Le strutture aeroportuali sono responsabili dell’emissione degli inquinanti legati alle attività che comportano una qualsiasi combustione: ozono (non emesso direttamente, ma formato dall’emissione dei precursori), monossido di carbonio, ossidi di azoto, composti organici volatili e materiale particolato.

Ciononostante, il contributo degli aeroporti all’inquinamento totale è relativamente marginale. Infatti, all’interno dell’Atmospheric Emission Inventory Guidebook dell’EEA (European Environment Agency – Agenzia dell’Unione Europea), nel capitolo dedicato al
trasporto aereo, sono riportate alcune utili osservazioni sul contributo emissivo dovuto agli aeroporti.
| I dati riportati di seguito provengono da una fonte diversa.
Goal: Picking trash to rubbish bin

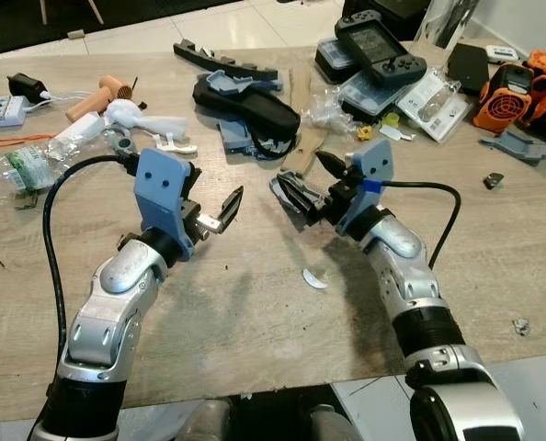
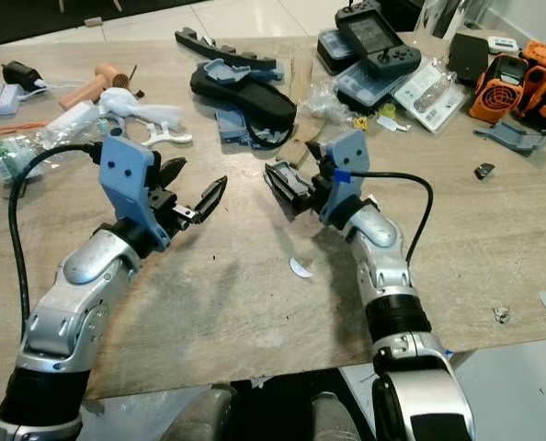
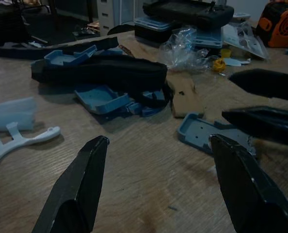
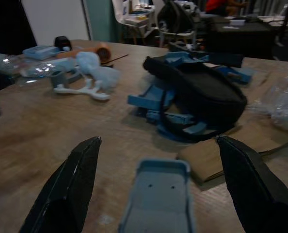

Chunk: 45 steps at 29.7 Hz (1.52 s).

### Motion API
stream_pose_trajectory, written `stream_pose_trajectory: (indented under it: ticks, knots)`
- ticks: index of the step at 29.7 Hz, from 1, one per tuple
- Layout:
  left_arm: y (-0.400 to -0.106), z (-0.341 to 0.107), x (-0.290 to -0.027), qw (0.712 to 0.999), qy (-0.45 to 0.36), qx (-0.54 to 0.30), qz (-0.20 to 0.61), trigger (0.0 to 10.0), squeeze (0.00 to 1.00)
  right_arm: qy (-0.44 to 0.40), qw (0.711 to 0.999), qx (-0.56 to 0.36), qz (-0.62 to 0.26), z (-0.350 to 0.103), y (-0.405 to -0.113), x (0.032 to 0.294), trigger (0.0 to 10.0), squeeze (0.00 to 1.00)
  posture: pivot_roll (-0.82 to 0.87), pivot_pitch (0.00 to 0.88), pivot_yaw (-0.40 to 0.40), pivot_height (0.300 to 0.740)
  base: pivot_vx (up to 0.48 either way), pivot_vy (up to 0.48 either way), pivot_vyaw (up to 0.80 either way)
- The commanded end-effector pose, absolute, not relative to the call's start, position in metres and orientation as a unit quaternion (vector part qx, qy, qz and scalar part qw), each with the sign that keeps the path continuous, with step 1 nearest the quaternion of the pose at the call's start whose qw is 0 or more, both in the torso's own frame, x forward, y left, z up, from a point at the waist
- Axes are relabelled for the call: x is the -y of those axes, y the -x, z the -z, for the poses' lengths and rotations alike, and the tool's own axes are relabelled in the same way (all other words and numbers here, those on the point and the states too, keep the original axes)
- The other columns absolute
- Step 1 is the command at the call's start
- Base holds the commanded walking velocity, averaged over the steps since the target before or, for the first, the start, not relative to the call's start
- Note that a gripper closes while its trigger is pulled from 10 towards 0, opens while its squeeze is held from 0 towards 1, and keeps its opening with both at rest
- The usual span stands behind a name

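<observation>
Both arms reach over a cluttered wooden table [image 1: 255, 303]. My left gripper [image 1: 209, 195] hovers open above the tabletop with nothing between its fingers. My right gripper [image 1: 312, 184] faces it, also open, just over a small blue-grey plastic tray piece [image 4: 158, 199], which also shows in the left wrist view [image 3: 202, 133]. A white scrap [image 1: 314, 278] lies on the table near my right forearm. Beyond the grippers lie a cardboard strip [image 1: 301, 152], a crumpled clear bag [image 1: 324, 110] and a white plastic bracket [image 1: 172, 142].
A black pouch [image 1: 250, 103] with blue parts sits behind the grippers. Wrappers and a bottle [image 1: 34, 165] lie at the left. A game console [image 1: 379, 46] and an orange fan [image 1: 503, 96] are at the far right. A small crumpled scrap [image 1: 521, 325] lies near the right edge.
</observation>
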State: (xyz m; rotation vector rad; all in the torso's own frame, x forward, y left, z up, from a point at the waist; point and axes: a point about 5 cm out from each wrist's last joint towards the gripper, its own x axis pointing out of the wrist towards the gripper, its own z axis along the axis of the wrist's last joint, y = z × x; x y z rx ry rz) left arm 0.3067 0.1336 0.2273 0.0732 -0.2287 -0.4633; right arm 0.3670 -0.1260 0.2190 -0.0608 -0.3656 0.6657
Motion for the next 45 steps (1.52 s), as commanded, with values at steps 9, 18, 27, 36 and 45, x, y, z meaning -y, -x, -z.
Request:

Ad esempio, il contributo delle emissioni aeroportuali di CO2 è stimato pari a circa il 2% sul totale prodotto dall’uomo.

La tabella che segue è tratta dal rapporto sull’aviazione dell’European Environment Agency del luglio 2017, e schematizza, per diversi inquinanti, il contributo del traffico aereo in Europa sul totale prodotto

In generale si possono distinguere diversi inquinanti in relazione alle diverse fasi del volo di un aeromobile.

I motori di un aeromobile emettono principalmente ossidi di azoto (NOX), monossido di carbonio (CO), composti organici volatili (COV), biossido di zolfo (SO2) e polveri (PM), oltre a anidride carbonica (CO2) e acqua (H2O) sotto forma di vapore Le emissioni di ossidi di azoto e particelle in sospensione sono preponderanti in fase di decollo e di salita, mentre le emissioni di monossido di carbonio e di idrocarburi sono preponderanti durante le fasi di rullaggio.

Le emissioni al suolo si ricollegano inoltre alla operatività aeroportuale: i gruppi elettrogeni, i gruppi ausiliari di potenza, i mezzi di rampa, le prove motori, i veicoli di servizio, le centrali di produzione di energia, le dotazioni per lavori, le dotazioni per la manutenzione.

A tutte queste fonti bisogna aggiungere il traffico stradale (veicoli personali, veicoli di nolo, taxi, bus, navette…) indotto per servire l’aeroporto e la sua utenza (passeggeri, personale della piattaforma).

L’Intera industria aeronautica è costantemente e formalmente impegnata nella riduzione delle emissioni, soprattutto quelle clima-alteranti (CO2), principalmente secondo due programmi specifici, in accordo con la Risoluzione ICAO A39-3. Questi due programmi sono rivolti rispettivamente alle compagnie aeree ed ai costruttori di aeromobili (CORSIA – Carbon Offsetting and Reduction Scheme for International Aviation) ed agli Aeroporti (ACA – Airport carbon Accreditation).